Saturday, January 24, 2009

Speaking of False-flag Victims, How about the First One? A cute 3-year-old?

How utterly clear it all is to me now, and don't you just hate it that I won't drop it? I do go on.

Where once, the ancient curse I often employ, which I thought was under effect: Everything you touch will turn to shit from here on out busters! (with its sweet corollary as my collateral: Everything you touch dear, precious evolved Steven will turn to gold in your hands.) has been superseded in full, by a new and improved version of the old curse-on-them, what I call the Bernie Madoff: Until you get right with God jerks, everything you touch is going to turn to shit and then cost you another $50 billion, U.S.

I happened to stumble on a credible source in the following article in the Christian Science Monitor, describing the first rocket-attack deaths in Israel, in Sderot, natch, lets get real. After three long years of volleys---then it took a little three-year-old boy as he entered nursery school. As I started to read the piece, I wondered to myself if any truth would rise up noticably to reveal itself. But when I finally got to the relevant passage, the truth jumped up and gave me a big old fat kiss on the lips! Read it and see what you think:

After 200 near misses, Israeli town suffers first fatalities; Palestinian rocket attacks on a town near Gaza Monday killed two Israelis, including a 3-year-old boy.

(WORLD) June 29, 2004
The Christian Science Monitor
June 29, 2004

Byline: Ben Lynfield Correspondent of The Christian Science Monitor

SDEROT, ISRAEL -- For three years, Palestinian Kassam rockets rained down on the area of Sderot, a poor Israeli town near the Gaza Strip. But the primitive missiles seldom hit anything, and never killed anyone - until Monday.

Kassams fired by Hamas militants claimed their first-ever fatalities in Israel, killing two Israelis and injuring 11.

One primitive rocket landed outside the Lilac Nursery School, killing 3-year-old Afik Ohayon, and also taking the life of a 50-year-old man. This new escalation in Gaza is driving home a painful reality here: The transition to a possible Israeli withdrawal in the crowded coastal enclave is to be accompanied not by tranquility but by bloodshed on both sides.

In other violence, late Sunday night, an Israeli soldier was killed and five others wounded near the town of Khan Yunis when their position was blown apart by Palestinian militants who tunneled underneath it. Three Palestinians, including 11-year-old Mohammed al-Shourbaji, were killed and seven others wounded during Israeli army gunfire after the incident.

The rockets touched a raw Israeli nerve, since the government of Prime Minister Ariel Sharon is anxious to avoid the appearance that its moves toward dismantling the 21 Israeli settlements in Gaza is a result of Palestinian pressure. After the rocket firings, Mr. Sharon met with Defense Minister Shaul Mofaz to weigh a response, and officials warned they will not allow the Palestinians to gain the initiative in the fighting at Sderot's expense.

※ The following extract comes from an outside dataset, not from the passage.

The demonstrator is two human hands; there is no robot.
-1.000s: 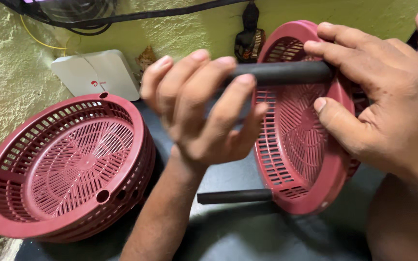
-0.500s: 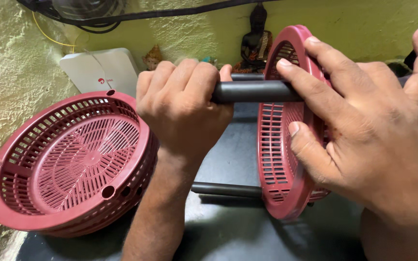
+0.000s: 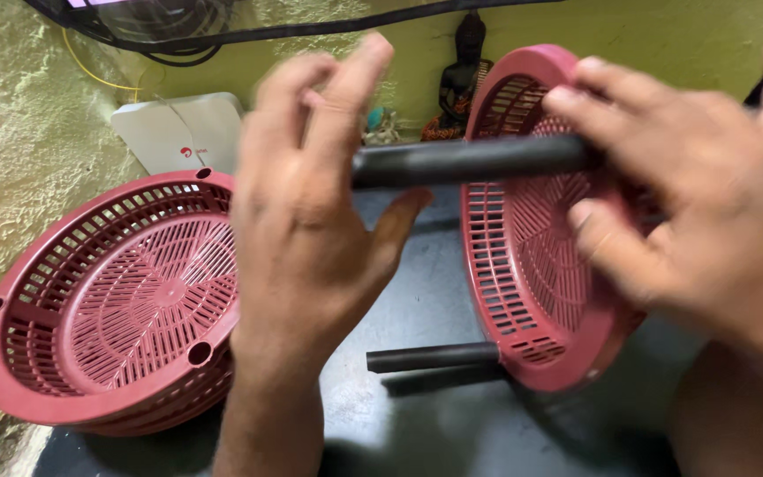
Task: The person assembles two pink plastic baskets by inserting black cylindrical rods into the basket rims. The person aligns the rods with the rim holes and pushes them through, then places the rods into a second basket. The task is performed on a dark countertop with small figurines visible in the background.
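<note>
A single head-worn camera looks steeply down and forward from close range, over the left hand and right hand, onto a dark tabletop. It faces a rough yellow-green plastered wall just behind. No second view overlaps it.

Stack of maroon baskets, white box, dark figurine, black cables
</note>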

"The disengagement [from Gaza] will continue as planned, but there will be no withdrawal under fire," a senior official said. Earlier, Sharon announced that compensation to Gaza settlers choosing to leave would be made available immediately instead of in August, as was initially planned.

After previous Kassam firings, the Israeli army has raided the Palestinian border town of Beit Hangout, from which the army said the rockets originated. The army raids have focused on destroying citrus orchards the military says offer cover to the rocket firings, but have also included widespread destruction of factories in what Palestinians consider collective punishments.

Last month, Israeli forces invaded and occupied the southern Gaza town of Rafah, causing heavy casualties, many of them civilians, after five Israeli soldiers were killed in an ambush in a border corridor. The army said the operation's aim was to stop weapons smuggling from Egypt.

For Sderot, whose residents include a large Russian immigrant population and many Jews of Moroccan descent, Monday's fatalities mark the realization of a nightmare.

"This is the horrible scenario I have been warning about for three years," says Mayor Eli Moyal. Previously, some 200 Kassam rockets fell in and around the town, he says. But in what residents saw variously as luck or divine intervention they caused only a handful of light injuries, he adds. "We have woken up to a new reality, and we do not know what will happen now," says Mr. Moyal. "The main impact is on people's sense of personal security. Now they will be afraid to send their children to school, to go out to the supermarket, to go out to have a good time or even to go jogging. This impacts every facet of life."

Simcha Revivo, who works at the nursery, says she knew Afik Ohayon, the slain toddler, well because he arrived first among the 35 children every morning, at 7:20 a.m. He would talk to her about his father, cousins, birthday parties, and family celebrations, she recalls. "He was a delightful and very cute boy," she says. Monday, Afik arrived near the entrance to the nursery late, at 8:15, exactly when the Kassam landed. "There was a loud blast, and after it another blast. We brought all the children into the shelter and gave them water to drink and calmed them. I went outside and saw Afik's mother lying on the ground with Afik on top of her. The mother was turning her head around. It seemed as if she could not speak."

About a half mile away, at the corner of Jerusalem and Moshe Dayan Streets, another rocket fell, lightly wounding a man, knocking the electricity out, and paralyzing life for several hours. For all the mayhem it caused, it made only a small physical impact - a crater about a foot deep in the sidewalk.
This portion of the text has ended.